Pemilih Muda Ingin Kampanye Menyenangkan dan Rasional
Oleh
Fajar Ramadhan
·3 menit baca
JAKARTA, KOMPAS – Sejumlah calon anggota legislatif dari DPR RI mengaku punya kiat khusus untuk menyasar para pemilih muda dan memengaruhi mereka agar tidak masuk dalam lingkaran golongan putih. Pemilih muda juga perlu terus didorong agar “melek” politik.
Kompas TV mengadakan acara bincang-bincang bertajuk KandidatFest yang menghadirkan empat caleg dari kalangan milenial. Keempatnya adalah Tina Talisa dari Partai Nasional Demokrat (Nasdem), Rian Ernest Tanudjaja Partai dari Partai Solidaritas Indonesia (PSI), Rahayu Saraswati Djojohadikusumo dari Partai Gerakan Indonesia Raya (Gerindra) dan Faldo Maldini dari Partai Amanat Nasional (PAN).
Menurut Rian, pemilih muda adalah pemilih yang rasional, kritis dan aktif mencari informasi. Oleh karena itu, dalam segala bentuk kampanyenya ia selalu mengedepankan pemaparan data dan fakta. Selain itu, ia menghindari penyampaian yang bersifat normatif.
“Banyak politisi yang omongannya ngawang. Jadi saya coba melakukan kebalikannya,” katanya di Jakarta, Selasa (26/3/2019).
Rian menyontohkan, kerap melakukan blusukan sambil menyiarkannya secara langsung melalui chanel Youtube untuk menarik simpati pemilih muda.
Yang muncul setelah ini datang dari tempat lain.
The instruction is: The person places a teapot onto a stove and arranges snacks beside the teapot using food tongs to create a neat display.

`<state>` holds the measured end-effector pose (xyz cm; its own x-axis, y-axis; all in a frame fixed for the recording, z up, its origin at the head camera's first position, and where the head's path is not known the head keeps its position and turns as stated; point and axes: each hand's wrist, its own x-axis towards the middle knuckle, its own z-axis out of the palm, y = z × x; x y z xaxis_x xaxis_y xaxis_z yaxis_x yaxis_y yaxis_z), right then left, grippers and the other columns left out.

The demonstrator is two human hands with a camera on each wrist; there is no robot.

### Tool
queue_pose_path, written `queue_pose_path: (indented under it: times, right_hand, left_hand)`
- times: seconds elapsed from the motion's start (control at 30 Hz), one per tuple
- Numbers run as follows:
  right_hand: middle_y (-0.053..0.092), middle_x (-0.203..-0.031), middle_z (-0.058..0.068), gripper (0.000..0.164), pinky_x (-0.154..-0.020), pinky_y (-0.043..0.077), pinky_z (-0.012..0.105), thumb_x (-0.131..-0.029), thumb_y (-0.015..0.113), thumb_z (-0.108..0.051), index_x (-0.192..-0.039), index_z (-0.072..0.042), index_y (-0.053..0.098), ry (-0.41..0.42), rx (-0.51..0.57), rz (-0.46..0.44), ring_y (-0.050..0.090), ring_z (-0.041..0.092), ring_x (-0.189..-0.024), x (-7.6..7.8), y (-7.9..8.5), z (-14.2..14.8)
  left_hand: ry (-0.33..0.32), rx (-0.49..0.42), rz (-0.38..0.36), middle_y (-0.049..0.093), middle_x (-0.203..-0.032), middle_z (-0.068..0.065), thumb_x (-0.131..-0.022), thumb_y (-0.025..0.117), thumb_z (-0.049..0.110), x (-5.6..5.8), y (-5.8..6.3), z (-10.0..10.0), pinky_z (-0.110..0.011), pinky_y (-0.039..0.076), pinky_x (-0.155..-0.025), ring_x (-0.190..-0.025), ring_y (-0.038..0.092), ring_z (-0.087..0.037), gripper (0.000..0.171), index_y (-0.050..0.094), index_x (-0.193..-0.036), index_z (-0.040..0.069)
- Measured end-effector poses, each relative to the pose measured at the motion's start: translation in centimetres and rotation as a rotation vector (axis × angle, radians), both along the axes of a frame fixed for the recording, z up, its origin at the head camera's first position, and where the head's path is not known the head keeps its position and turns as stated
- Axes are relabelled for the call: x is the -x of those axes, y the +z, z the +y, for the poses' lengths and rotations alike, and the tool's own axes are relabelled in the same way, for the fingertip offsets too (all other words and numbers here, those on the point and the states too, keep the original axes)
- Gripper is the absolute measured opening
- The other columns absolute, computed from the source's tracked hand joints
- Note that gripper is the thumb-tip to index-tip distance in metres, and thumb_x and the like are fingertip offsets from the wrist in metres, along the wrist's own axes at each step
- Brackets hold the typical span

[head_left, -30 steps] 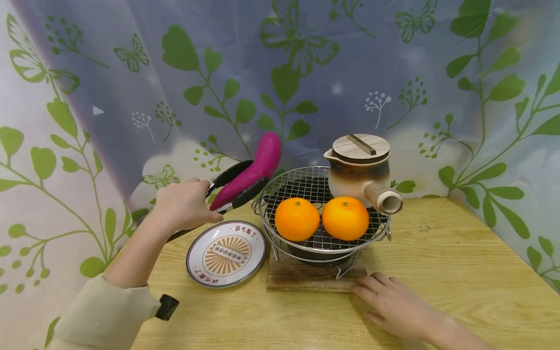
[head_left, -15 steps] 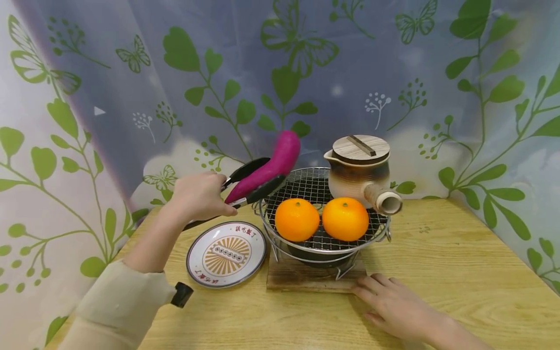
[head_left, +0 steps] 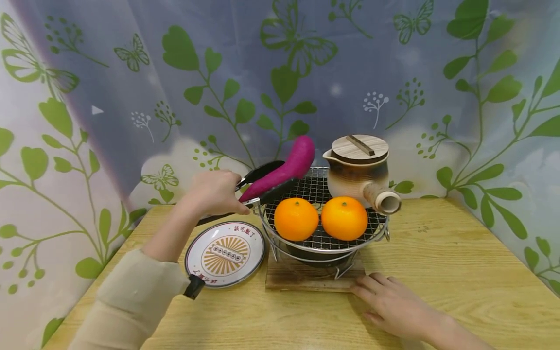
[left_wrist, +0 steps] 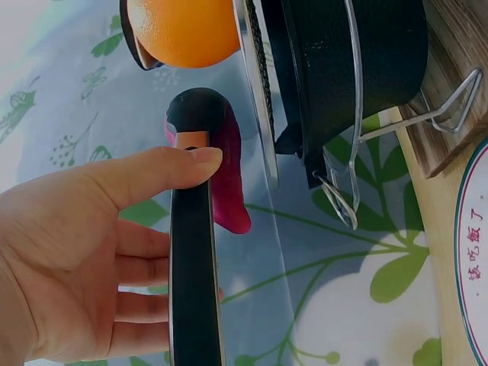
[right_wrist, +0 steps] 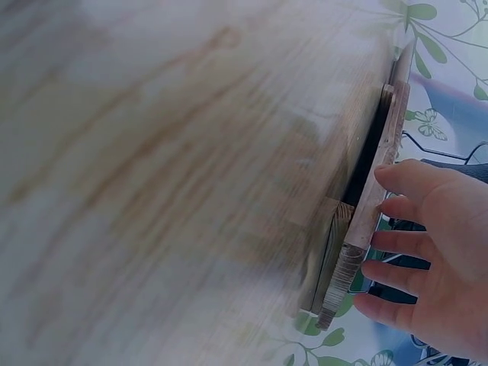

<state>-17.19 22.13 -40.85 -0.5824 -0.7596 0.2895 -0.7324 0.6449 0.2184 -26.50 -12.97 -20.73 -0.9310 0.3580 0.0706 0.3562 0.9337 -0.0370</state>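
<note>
My left hand (head_left: 216, 192) grips black and silver tongs (head_left: 276, 191), the thumb lying along one arm in the left wrist view. Between the tongs' black tips is a curved purple sweet potato (head_left: 297, 163), its thick end pointing up. It overlaps the back left of the round wire grill rack (head_left: 316, 184). Two oranges (head_left: 296, 219) sit side by side at the front of the rack. Low on the right, my right hand (head_left: 393, 304) touches the front right corner of the wooden board (head_left: 302, 280) under the stove, its fingers relaxed.
A clay side-handled pot (head_left: 339, 182) with a wooden lid stands at the rack's back right, its handle jutting toward the front. Left of the stove, a printed white plate (head_left: 194, 257) lies on the wooden table (head_left: 455, 257). A patterned curtain (head_left: 245, 43) hangs behind.
My left hand has moved right, carrying the tongs and sweet potato from above the plate's far side to over the rack's left part. My right hand stays at the board.
</note>
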Motion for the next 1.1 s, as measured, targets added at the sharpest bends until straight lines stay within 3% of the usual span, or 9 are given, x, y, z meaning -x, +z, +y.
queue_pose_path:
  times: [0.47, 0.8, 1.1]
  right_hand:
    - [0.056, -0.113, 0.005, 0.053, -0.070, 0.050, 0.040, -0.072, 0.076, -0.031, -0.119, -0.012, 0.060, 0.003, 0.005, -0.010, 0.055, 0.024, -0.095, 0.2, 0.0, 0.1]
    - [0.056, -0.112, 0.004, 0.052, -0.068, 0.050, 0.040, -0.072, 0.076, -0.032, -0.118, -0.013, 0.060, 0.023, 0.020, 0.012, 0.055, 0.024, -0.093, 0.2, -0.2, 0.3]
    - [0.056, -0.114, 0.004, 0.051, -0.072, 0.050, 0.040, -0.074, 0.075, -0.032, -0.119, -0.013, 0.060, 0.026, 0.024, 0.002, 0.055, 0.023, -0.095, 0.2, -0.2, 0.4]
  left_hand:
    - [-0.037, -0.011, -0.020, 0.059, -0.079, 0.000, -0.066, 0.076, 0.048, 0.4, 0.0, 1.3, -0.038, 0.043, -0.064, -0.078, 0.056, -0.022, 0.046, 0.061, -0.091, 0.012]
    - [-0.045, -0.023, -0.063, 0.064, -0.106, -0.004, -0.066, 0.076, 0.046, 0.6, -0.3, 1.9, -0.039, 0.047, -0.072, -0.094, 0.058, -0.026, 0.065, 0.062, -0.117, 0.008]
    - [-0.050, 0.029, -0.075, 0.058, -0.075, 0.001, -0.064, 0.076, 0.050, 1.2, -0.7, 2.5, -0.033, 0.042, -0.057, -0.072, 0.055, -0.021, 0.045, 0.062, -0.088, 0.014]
Secara tidak langsung, narasi kaya data yang ia sampaikan bisa ditonton oleh mereka. Meski begitu, hingga kini Rian belum bisa memastikan efektifitas dari cara kampanye tersebut.
“Apakah cara yang saya lakukan ini berhasil? Saya tidak tahu karena belum teruji. Tapi saya optimis,” ungkapnya.
Berdasarkan Data Pemilih Tetap (DPT) Komisi Pemilihan Umum (KPU), dari 192 juta suara, sebanyak 41 persen berasal dari pemilih muda atau yang memiliki rentang usia antara 17 – 35 tahun. Rian menduga, sebagian besar pemilih muda tersebut saat ini masuk dalam kategori pemilih yang belum menentukan pilihan sehingga perlu didorong agar tidak masuk dalam arus golput.
Pelatihan
Rahayu juga melakukan pendekatan khusus dengan para pemilih muda. Mereka disasar dengan program atau pelatihan yang memberi manfaat dan bisa meningkatkan kemampuan mereka. Misalnya dengan memberikan pelatihan wirausaha.
“Untuk milenial, kita mengadakan acara-acara yang berhubungan dengan visi misi kita, tujuannya agar mereka bisa mendapatkan nilai tambah dan ilmu,” kata Rahayu.
Dalam kampanye melalui media sosial, Rahayu lebih mengedepankan konten-konten bermuatan politik yang damai dan sejuk. Menurutnya, pemilih muda kini cenderung capek dengan politik yang saling berseteru.
Terkait dengan potensi pemilih muda menjadi golongan putih (golput), Rahayu menilai bahwa memilih bukan hanya menjadi hak, tapi juga tanggung jawab. Dengan memutuskan golput berarti masyarakat tidak peduli dengan kebijakan selama lima tahun ke depan. Padahal, lima tahun tersebut dapat menentukan masa depan bangsa, terlebih menyangkut bonus demografi.
Menurut Tina, pemilih muda harus melek terhadap politik. Menurutnya politik perlu dipandang lebih dari sebatas perhelatan lima tahun sekali atau hanya hal-hal yang terjadi di gedung DPR. Politik selalu berhubungan dengan kebijakan publik.
“Jangan menganggap kalau kita apolitis lantas bisa berjauhan dengan politik. Semua kehidupan kita berkaitan dengan politik,” ungkap Tina.
Faldo mengatakan, meskipun para pemilih muda memutuskan untuk apolitis, Pemilu akan tetap berjalan. Pemimpin negara dan anggota legislatif juga tetap akan terpilih. “Jadi apakah rela jika kebijakan kita diatur oleh orang yang tidak kita pilih,” ujar Faldo.
Mewakili masyarakat, Youtuber sekaligus Komika Pandji Pragiwaksono berpendapat, jika caleg ingin menyasar anak muda, pendekatannya harus juga harus pas dengan mereka. Secara umum anak muda tidak menyukai pembahasan yang berat. Oleh karena itu, kampanye yang menyenangkan, hingga kini masih dinantikan.
“Ada unsur-unsur yang harus disentuh. Empati, harapan dan kesenangan. Kampanye yang menyenangkan ini yang jarang dimainkan,” ungkapnya.